**Work required:**
If a line of the material contains "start", copy it.

*** Block opens ***

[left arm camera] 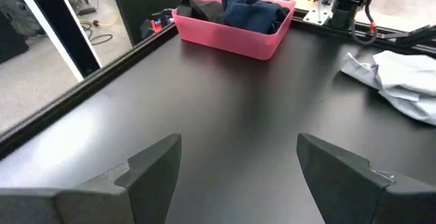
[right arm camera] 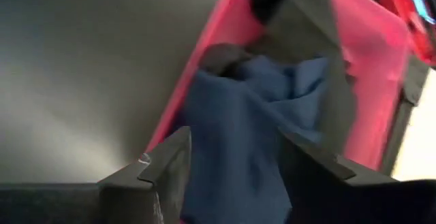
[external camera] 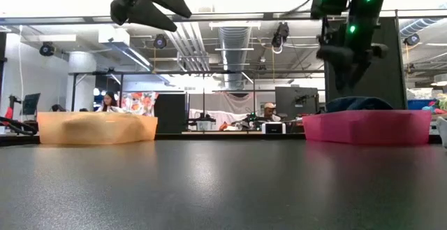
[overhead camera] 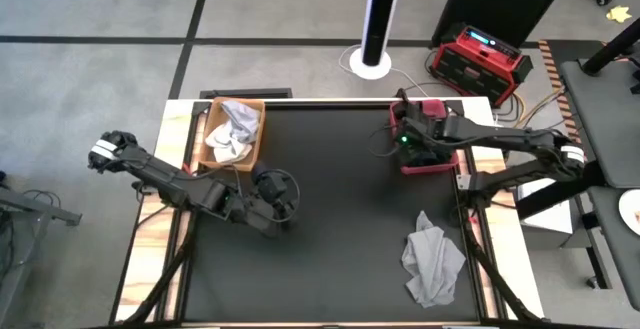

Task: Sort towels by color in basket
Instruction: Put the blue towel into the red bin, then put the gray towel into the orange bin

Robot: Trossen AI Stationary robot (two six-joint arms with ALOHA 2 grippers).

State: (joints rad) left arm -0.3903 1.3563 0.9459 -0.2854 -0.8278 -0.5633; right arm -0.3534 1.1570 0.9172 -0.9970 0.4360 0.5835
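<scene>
A pink basket (overhead camera: 440, 167) at the table's far right holds a navy towel (left arm camera: 255, 13) and a black towel (left arm camera: 204, 7). My right gripper (right arm camera: 235, 139) is open, pointing down just above the navy towel (right arm camera: 238, 115), fingers to either side of its mound. An orange basket (overhead camera: 206, 129) at the far left holds white and light grey towels (overhead camera: 232, 134). A light grey towel (overhead camera: 432, 259) lies crumpled on the table near the right front. My left gripper (left arm camera: 238, 142) is open, raised over the table's left middle (overhead camera: 280, 194).
The black tabletop between the baskets is bare. A red box and a white pole base stand on the floor beyond the far edge. In the low view the pink basket (external camera: 367, 126) and orange basket (external camera: 98, 128) sit at the far side, with people in the room behind.
</scene>
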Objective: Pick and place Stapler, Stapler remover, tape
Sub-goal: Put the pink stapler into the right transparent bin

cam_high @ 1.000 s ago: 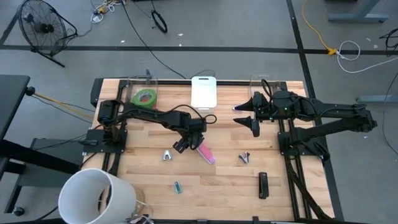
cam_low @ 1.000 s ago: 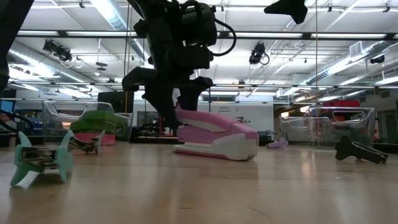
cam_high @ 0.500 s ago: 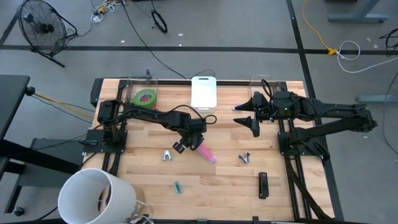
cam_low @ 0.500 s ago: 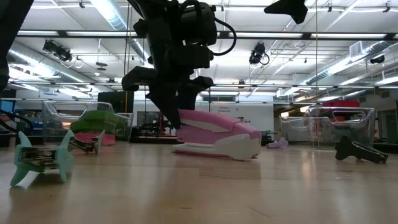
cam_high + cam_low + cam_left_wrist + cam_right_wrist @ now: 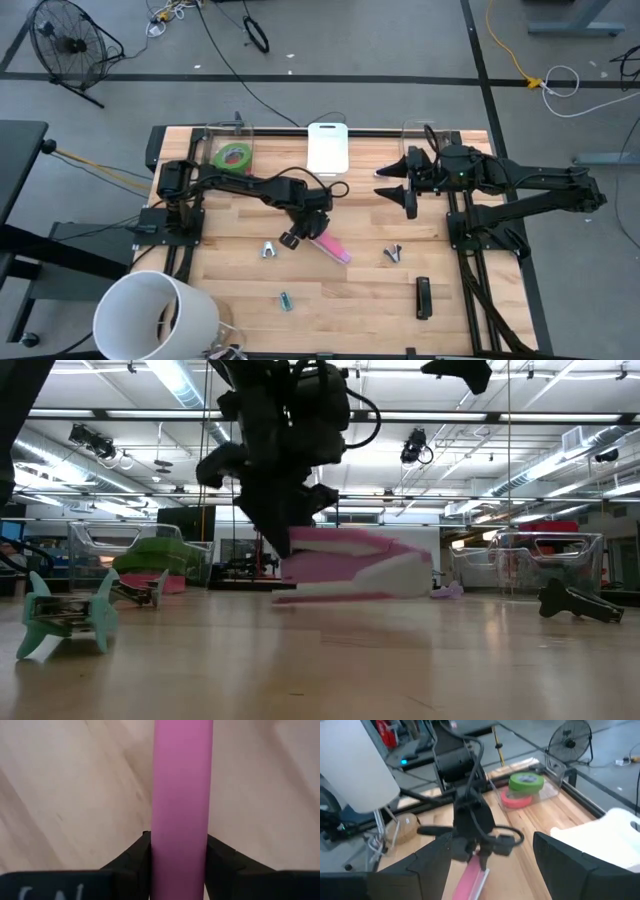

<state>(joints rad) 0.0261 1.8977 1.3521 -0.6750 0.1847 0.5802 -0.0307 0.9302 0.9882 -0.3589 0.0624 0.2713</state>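
Observation:
A pink stapler (image 5: 331,247) is at the middle of the wooden table, with my left gripper (image 5: 300,233) shut on it; the low view shows the pink stapler (image 5: 352,565) blurred, just above the wood. Green tape (image 5: 232,155) lies in a clear bin at the far left; the right wrist view shows green tape (image 5: 526,781) resting on red-pink tape (image 5: 512,799). A grey stapler remover (image 5: 268,249) lies left of the stapler, another (image 5: 393,253) to its right. My right gripper (image 5: 398,186) hangs open, high over the far right. My left gripper pinches the pink stapler's two long sides (image 5: 180,845) between its two fingers (image 5: 137,857), near the stapler's end that faces the left arm. The fingers come steeply from above, one on each side, across the stapler. Its free end (image 5: 405,572) shows raised off the wood.
A white board (image 5: 327,148) lies at the far middle, and a second clear bin (image 5: 425,135) stands at the far right. A teal remover (image 5: 286,299) and a black stapler (image 5: 423,297) lie near the front edge. A white bucket (image 5: 155,315) stands at the front left corner.
My left gripper has shut on the pink stapler and rolled its wrist while staying in place. The stapler has turned slightly, and its free end has risen off the table.

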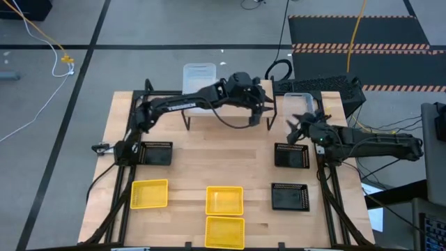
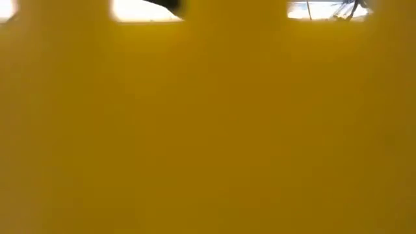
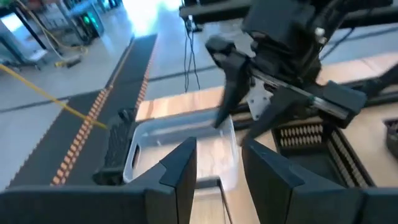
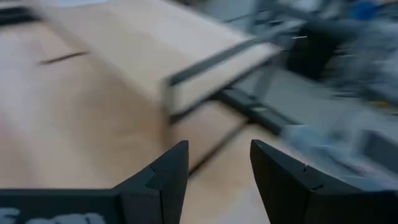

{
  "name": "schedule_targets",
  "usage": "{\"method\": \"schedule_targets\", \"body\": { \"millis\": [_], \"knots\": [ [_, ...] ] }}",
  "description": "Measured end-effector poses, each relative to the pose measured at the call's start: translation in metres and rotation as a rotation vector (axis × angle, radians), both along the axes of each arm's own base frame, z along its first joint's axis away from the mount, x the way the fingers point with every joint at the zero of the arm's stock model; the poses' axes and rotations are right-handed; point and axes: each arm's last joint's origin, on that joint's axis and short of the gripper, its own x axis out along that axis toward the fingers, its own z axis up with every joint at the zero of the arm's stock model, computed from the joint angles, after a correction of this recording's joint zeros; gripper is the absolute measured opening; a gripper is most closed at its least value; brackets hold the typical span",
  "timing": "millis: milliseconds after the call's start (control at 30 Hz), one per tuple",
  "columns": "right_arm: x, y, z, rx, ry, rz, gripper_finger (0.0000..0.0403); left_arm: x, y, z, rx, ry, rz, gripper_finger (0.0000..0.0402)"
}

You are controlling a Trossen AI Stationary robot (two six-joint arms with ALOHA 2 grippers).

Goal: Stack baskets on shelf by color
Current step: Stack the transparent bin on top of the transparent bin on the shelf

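- Three yellow baskets [image 1: 224,200] lie on the bench [image 1: 188,164] nearest the front edge.
- Black baskets [image 1: 291,155] sit mid-bench, on both sides.
- Right end effector [image 1: 301,125] — fingers apart, empty — hovers beside a clear basket [image 1: 298,103].
- Left end effector [image 1: 259,111] — fingers apart, empty — hangs over the shelf [image 1: 209,118]; another clear basket [image 1: 199,75] sits there.

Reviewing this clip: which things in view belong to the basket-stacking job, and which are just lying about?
Belongs to the job:
- yellow baskets, three on the near table
- black baskets, three
- clear baskets, at the far side
- shelf, under the left arm
- left gripper, fingers apart
- right gripper, fingers apart, empty

Just lying about:
- yellow cable on the floor
- striped mat
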Motion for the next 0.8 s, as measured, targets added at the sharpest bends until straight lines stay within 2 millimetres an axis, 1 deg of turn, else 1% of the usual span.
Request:
{"method": "schedule_targets", "body": {
  "millis": [100,267,333,467,600,667,733,800],
  "knots": [
    [-0.008,-0.001,0.015,-0.045,0.036,-0.099,0.0169,0.012,0.003,-0.012,-0.027,-0.066,0.012,0.0131],
    [-0.014,-0.002,0.043,-0.057,-0.048,-0.149,0.0169,0.030,0.009,-0.037,-0.092,-0.149,0.040,0.0131],
    [-0.014,-0.002,0.049,-0.066,-0.085,-0.144,0.0169,0.035,0.012,-0.047,-0.112,-0.176,0.047,0.0131],
    [-0.013,-0.002,0.052,-0.068,-0.125,-0.140,0.0169,0.042,0.015,-0.062,-0.159,-0.215,0.057,0.0131],
    [-0.013,-0.002,0.051,-0.059,-0.132,-0.144,0.0169,0.048,0.015,-0.084,-0.184,-0.173,0.063,0.0131],
    [-0.014,-0.002,0.049,-0.058,-0.105,-0.142,0.0169,0.051,0.013,-0.093,-0.178,-0.150,0.058,0.0131],
    [-0.015,-0.001,0.045,-0.040,-0.052,-0.115,0.0169,0.051,0.012,-0.096,-0.166,-0.128,0.053,0.0131],
    [-0.013,0.000,0.039,0.013,0.012,-0.048,0.0169,0.051,0.009,-0.096,-0.166,-0.110,0.050,0.0131]
  ]
}}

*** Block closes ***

**Reply:**
  "description": "Measured end-effector poses, each relative to the pose measured at the call's start: translation in metres and rotation as a rotation vector (axis × angle, radians), both along the axes of each arm's own base frame, z along its first joint's axis away from the mount, x the way the fingers point with every joint at the zero of the arm's stock model; the poses' axes and rotations are right-handed; point and axes: each arm's last joint's origin, on that joint's axis and short of the gripper, its own x axis out along that axis toward the fingers, its own z axis up with every joint at the zero of the arm's stock model, computed from the joint angles, after a correction of this recording's joint zeros; gripper is the absolute measured opening; a gripper is most closed at its least value; brackets hold the typical span",
  "timing": "millis: milliseconds after the call's start (control at 30 Hz), one per tuple",

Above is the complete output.